HOW TO COMPLETE THIS TASK: The listing below contains a span that opens with the line containing "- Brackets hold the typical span" and closes with the line containing "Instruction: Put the". Return that span exactly.
EXERCISE MATERIAL: Begin
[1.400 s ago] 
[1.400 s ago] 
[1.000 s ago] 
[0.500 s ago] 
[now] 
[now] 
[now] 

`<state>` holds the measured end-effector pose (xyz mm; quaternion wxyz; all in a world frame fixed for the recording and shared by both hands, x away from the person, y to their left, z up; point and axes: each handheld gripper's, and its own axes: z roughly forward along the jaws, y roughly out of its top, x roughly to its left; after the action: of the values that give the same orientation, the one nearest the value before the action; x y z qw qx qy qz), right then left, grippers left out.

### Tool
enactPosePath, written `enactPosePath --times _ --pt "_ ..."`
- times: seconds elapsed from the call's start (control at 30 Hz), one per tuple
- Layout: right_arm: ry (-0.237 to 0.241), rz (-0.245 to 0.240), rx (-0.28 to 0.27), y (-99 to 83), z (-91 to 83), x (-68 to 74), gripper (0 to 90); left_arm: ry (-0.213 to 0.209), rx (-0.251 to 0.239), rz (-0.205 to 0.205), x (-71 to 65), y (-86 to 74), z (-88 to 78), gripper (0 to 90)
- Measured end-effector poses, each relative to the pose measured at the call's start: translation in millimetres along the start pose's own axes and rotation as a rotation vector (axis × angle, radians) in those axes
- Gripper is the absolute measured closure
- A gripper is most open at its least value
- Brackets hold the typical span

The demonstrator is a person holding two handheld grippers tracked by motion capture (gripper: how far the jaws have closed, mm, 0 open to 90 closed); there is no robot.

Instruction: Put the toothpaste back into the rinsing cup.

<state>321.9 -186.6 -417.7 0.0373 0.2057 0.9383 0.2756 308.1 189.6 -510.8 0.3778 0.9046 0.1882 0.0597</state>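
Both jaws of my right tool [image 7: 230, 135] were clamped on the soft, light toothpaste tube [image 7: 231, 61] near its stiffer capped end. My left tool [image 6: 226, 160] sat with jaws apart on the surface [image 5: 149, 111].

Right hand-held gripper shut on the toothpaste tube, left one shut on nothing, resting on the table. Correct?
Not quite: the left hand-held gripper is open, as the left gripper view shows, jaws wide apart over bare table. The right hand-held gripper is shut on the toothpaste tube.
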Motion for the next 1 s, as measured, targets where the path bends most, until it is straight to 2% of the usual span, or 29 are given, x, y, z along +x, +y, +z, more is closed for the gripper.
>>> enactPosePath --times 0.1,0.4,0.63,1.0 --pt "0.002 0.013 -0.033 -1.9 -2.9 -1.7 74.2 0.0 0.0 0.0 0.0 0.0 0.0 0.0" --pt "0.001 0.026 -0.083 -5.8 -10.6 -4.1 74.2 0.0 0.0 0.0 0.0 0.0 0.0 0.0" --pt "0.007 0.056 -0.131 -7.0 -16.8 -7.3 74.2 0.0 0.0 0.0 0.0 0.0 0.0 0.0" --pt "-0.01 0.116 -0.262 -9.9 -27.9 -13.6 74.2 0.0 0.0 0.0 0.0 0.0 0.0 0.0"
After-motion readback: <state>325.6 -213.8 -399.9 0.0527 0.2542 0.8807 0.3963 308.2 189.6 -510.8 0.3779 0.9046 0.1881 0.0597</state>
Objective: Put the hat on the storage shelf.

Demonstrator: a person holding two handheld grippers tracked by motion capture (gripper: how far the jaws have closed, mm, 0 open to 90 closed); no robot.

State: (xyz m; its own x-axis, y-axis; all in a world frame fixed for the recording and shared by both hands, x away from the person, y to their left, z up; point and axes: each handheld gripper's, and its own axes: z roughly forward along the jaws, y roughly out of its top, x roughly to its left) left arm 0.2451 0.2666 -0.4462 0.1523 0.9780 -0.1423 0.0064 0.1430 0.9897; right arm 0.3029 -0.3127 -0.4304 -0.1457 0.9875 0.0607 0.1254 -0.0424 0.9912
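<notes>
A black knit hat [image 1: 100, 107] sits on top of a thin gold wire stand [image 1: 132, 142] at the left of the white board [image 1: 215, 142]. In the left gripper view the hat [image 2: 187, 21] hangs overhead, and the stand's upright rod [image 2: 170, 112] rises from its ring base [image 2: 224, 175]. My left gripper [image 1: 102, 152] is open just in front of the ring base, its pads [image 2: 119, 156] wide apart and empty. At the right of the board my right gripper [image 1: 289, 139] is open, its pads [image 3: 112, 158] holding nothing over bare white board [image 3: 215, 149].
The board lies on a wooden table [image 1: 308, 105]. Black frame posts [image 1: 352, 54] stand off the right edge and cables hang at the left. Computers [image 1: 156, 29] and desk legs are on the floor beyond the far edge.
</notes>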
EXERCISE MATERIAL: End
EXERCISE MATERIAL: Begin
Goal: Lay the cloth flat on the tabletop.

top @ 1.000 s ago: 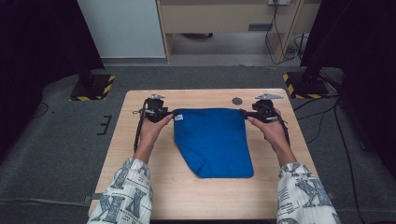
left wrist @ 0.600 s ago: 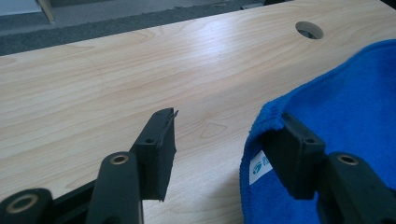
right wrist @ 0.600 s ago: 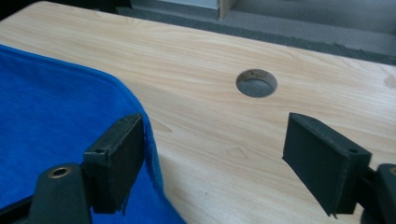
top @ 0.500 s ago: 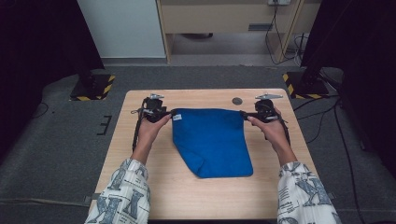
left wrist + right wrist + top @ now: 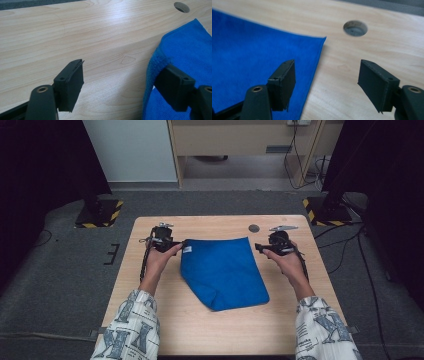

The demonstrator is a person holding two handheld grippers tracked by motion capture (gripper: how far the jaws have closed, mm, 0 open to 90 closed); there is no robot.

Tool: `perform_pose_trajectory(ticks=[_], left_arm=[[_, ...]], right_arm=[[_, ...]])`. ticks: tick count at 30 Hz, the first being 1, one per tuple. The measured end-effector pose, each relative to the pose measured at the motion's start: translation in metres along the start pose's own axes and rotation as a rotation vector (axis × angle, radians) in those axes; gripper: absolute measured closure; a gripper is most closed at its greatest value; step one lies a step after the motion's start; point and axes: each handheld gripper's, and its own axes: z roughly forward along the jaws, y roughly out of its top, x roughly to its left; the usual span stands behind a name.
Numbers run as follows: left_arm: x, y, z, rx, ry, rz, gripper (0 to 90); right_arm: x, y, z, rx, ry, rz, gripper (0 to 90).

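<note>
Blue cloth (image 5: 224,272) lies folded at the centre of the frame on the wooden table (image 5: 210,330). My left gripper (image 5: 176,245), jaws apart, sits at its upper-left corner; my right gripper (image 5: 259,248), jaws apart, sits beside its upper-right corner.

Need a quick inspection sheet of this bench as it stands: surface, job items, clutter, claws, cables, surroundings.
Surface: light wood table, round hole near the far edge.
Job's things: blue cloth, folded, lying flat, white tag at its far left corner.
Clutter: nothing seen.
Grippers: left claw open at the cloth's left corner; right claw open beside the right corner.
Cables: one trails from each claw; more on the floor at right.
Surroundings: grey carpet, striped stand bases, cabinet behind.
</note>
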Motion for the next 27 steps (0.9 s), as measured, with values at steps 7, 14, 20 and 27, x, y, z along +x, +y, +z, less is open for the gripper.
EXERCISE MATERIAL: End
TASK OUTPUT:
- Brackets hold the typical span

The demonstrator is a person holding two handheld grippers tracked by motion capture (gripper: how far the jaws have closed, mm, 0 open to 90 closed); there is no robot.

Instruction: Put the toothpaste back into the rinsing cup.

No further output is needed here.